Right now, we have these incredible language models and unbelievable chatbots. They can do things, but they’re also strangely unreliable. They get confused while also having dramatically superhuman performance on certain evals. It’s unclear how to reconcile this. But eventually, sooner or later, the following will be achieved: these systems will actually be agentic in real ways. Right now, systems are not agents in any meaningful sense—maybe just barely. They will actually reason. Reasoning is interesting because the more a system reasons, the more unpredictable it becomes. All the deep learning we’ve seen so far is very predictable, but reasoning introduces unpredictability.
As a small analogy, consider that the best chess AIs are unpredictable to the best human chess players. We will have AI systems that are incredibly unpredictable, that will understand things from limited data, and will not get confused. I’m not saying how or when, just that it will happen. When all these things come together, including self-awareness—because why not, self-awareness might be useful—then we’ll have systems of radically different qualities and properties than we have today.
Of course, they will have incredible capabilities, but the issues that come up with such systems are very different from what we’re used to. It’s also impossible to predict the future. All kinds of stuff is possible.
On this uplifting note, I will conclude. Thank you so much.
Q&A Session
Questioner:
Now in 2024, are there other biological structures that are part of human cognition that you think are worth exploring in a similar way or that you’re interested in?
Ilya Sutskever:
If someone has a specific insight about what the brain does that we’re not doing, and that’s something implementable, they should pursue it. Personally, it depends on the level of abstraction. There’s been a lot of desire to make biologically inspired AI. You could argue that on some level, biologically inspired AI is incredibly successful—deep learning is essentially that. But the actual biological inspiration we’ve used is very modest: “Let’s use neurons.” That’s basically it.
More detailed biological inspiration has been hard to come by.
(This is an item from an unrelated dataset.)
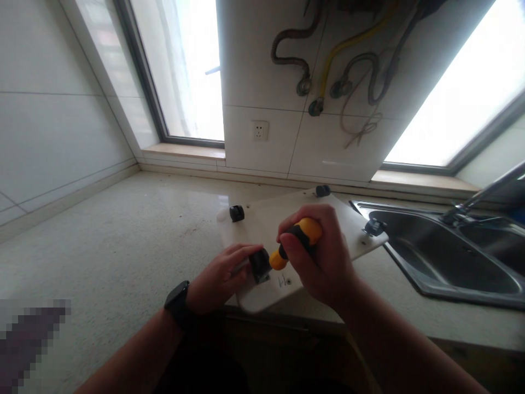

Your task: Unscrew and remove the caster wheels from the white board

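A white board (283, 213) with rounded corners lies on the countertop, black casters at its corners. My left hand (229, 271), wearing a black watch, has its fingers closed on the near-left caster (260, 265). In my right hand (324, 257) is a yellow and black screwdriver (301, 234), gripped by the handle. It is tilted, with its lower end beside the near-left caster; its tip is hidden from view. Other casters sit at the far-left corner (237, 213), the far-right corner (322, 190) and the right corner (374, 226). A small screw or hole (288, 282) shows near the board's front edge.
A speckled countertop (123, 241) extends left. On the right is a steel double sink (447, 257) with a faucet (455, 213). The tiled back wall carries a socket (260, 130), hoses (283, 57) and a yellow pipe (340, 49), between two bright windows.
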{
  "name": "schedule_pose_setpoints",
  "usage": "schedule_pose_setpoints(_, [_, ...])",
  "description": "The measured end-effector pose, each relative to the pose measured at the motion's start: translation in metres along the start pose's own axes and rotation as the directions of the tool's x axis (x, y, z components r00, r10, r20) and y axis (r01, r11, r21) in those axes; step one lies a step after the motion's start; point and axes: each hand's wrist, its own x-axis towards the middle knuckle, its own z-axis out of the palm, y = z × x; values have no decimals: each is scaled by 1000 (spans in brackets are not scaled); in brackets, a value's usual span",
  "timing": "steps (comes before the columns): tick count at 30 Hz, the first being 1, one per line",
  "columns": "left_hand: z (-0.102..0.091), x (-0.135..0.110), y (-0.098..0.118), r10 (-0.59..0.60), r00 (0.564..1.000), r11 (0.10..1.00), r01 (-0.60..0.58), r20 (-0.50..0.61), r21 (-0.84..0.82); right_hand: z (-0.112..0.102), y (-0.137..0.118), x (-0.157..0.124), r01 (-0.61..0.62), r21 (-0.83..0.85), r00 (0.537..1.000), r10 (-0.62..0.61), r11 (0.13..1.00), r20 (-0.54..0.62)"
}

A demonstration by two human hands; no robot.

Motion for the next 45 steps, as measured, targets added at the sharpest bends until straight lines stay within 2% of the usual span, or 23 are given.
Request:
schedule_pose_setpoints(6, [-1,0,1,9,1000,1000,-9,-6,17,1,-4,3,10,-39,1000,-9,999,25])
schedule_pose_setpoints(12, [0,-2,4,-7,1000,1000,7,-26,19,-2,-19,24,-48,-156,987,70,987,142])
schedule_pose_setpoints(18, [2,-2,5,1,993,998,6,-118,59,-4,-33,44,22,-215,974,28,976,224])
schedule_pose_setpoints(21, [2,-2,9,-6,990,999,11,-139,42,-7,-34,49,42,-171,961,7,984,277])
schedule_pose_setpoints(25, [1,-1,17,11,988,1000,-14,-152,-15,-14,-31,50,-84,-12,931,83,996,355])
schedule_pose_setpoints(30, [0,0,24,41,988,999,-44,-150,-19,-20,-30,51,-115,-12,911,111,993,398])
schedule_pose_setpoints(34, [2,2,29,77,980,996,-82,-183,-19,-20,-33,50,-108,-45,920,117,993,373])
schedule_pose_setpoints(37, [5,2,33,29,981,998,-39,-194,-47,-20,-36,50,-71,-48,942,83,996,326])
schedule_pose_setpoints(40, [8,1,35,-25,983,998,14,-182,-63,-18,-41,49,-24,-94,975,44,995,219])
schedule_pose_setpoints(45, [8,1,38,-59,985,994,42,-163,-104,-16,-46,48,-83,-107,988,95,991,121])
But I wouldn’t rule it out. If someone has a special insight, that would be useful.
Questioner:
I have a question about “autocorrect.” You mentioned reasoning as one of the core aspects of future modeling. Today, we analyze hallucinations by some statistical measure. In the future, if a model can reason, will it be able to correct itself—like a grand form of autocorrect—so there won’t be as many hallucinations?
Ilya Sutskever:
Yes. What you described is highly plausible. I wouldn’t rule out that it might already be happening with some of the early reasoning models today. Longer term, why not? I think calling it “autocorrect” is doing it a disservice, though. It’s far grander than autocorrect, but aside from that detail, the answer is yes.
Questioner:
I loved the ending, leaving open questions about whether these AIs replace us, if they are superior, or if they need rights. How do we create the right incentive mechanisms for humanity to ensure these AIs have freedoms like us?
Ilya Sutskever:
I don’t feel confident answering that. It sounds like you’re talking about top-down structures or government. It could be cryptocurrencies, too. I don’t feel like I’m the right person to comment on that. It’s not a bad end result if we have AIs that just want to coexist with us and have rights. Maybe that would be fine. Things are so unpredictable, I hesitate to comment. But I encourage speculation.
Questioner:
Hi, my name is Shalev from the University of Toronto. Do you think large language models generalize multi-hop reasoning out of distribution?
Ilya Sutskever:
This question assumes a yes/no answer, but it’s not so simple. What does out-of-distribution mean? Our standards for generalization have increased a lot. Before deep learning, generalization meant something completely different—just not repeating the exact phrasing in the training data. Now, maybe we worry that a math problem was seen somewhere online. Is that memorization or generalization?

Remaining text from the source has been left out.